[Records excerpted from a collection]
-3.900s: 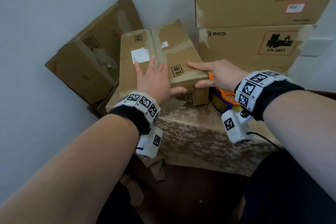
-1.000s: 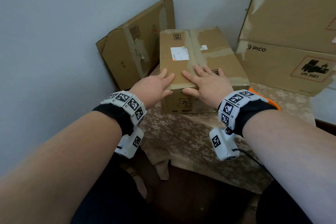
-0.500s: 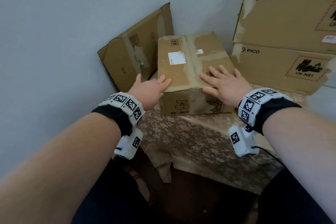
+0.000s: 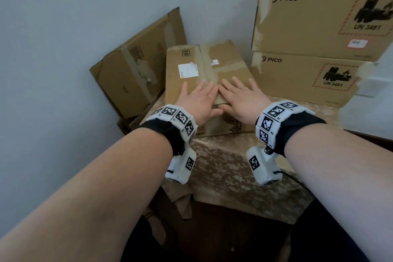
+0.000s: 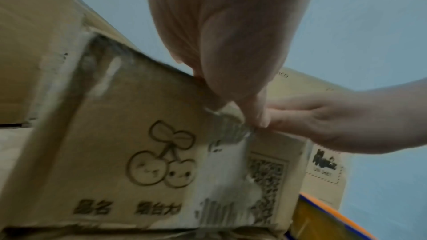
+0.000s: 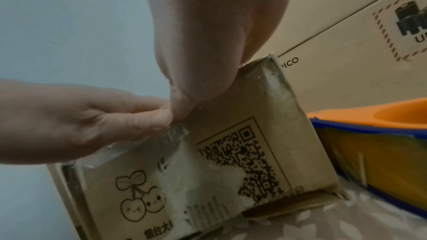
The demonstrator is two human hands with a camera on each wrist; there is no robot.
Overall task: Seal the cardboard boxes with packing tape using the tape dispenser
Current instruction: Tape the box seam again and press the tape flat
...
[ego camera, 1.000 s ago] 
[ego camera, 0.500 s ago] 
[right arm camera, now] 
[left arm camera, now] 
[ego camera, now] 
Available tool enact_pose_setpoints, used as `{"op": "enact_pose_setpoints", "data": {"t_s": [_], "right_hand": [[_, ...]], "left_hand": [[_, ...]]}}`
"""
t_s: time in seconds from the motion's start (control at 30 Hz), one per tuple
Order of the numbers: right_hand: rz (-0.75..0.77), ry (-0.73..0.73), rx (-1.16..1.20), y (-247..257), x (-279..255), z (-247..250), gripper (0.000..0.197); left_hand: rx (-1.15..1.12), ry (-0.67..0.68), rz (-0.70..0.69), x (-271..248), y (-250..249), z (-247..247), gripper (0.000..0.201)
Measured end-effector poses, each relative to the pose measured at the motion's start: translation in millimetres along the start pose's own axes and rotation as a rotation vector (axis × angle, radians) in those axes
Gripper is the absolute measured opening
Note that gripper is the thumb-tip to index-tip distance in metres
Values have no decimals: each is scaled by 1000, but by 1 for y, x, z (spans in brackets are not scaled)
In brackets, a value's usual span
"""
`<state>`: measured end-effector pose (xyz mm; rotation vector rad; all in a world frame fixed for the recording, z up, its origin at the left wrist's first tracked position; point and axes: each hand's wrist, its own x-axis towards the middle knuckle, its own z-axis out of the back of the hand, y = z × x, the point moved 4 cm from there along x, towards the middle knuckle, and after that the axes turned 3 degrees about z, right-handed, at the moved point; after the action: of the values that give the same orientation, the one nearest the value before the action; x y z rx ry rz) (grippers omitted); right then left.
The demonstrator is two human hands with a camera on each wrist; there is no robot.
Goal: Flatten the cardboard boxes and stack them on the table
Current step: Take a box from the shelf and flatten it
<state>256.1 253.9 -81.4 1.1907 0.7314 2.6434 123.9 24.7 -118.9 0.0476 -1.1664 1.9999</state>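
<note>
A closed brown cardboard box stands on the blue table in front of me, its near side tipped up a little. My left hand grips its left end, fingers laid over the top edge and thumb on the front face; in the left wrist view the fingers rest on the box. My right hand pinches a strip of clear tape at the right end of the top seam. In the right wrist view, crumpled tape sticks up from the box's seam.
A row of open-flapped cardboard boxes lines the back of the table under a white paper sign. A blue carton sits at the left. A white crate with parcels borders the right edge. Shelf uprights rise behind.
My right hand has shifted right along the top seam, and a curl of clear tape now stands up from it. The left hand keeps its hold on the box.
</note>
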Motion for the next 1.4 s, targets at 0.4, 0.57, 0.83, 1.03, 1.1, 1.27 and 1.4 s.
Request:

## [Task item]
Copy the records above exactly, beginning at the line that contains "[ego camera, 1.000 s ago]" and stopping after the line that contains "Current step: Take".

## [Exercise solution]
[ego camera, 1.000 s ago] 
[ego camera, 0.500 s ago] 
[right arm camera, now] 
[left arm camera, now] 
[ego camera, now] 
Available tool enact_pose_setpoints, used as `{"op": "enact_pose_setpoints", "data": {"t_s": [_], "right_hand": [[_, ...]], "left_hand": [[_, ...]]}}`
"""
t_s: time in seconds from the motion's start (control at 30 Hz), one per tuple
Order of the numbers: right_hand: rz (-0.75..0.77), ry (-0.73..0.73), rx (-1.16..1.20), y (-247..257), x (-279..255), z (-247..250), gripper (0.000..0.197); left_hand: rx (-1.15..1.12), ry (-0.67..0.68), rz (-0.70..0.69), x (-271..248), y (-250..249), z (-247..247), gripper (0.000..0.201)
Measured end-effector poses, each relative to the pose measured at the motion's start: translation in millimetres along the start pose's own axes and rotation as a rotation vector (axis × angle, radians) in those axes
Gripper is the absolute measured opening
Note that gripper is the thumb-tip to index-tip distance in metres
Values have no decimals: each is scaled by 1000, but by 1 for y, x, z (spans in brackets are not scaled)
In brackets, a value's usual span
"""
`<state>`: measured end-effector pose (xyz mm; rotation vector rad; all in a world frame fixed for the recording, z up, its origin at the left wrist's first tracked position; point and axes: each hand's wrist, its own x-axis towards the middle knuckle, its own z-axis out of the back of the hand, y = z × x, the point moved 4 cm from there along x, towards the middle knuckle, and after that the axes turned 3 degrees about z, right-handed, at the moved point; after the action: of the values that give the same orientation, the one nearest the value before the action; x y z rx ry rz) (grippers omitted); right then left.
The demonstrator is two human hands with a camera on each wrist; there is no robot.
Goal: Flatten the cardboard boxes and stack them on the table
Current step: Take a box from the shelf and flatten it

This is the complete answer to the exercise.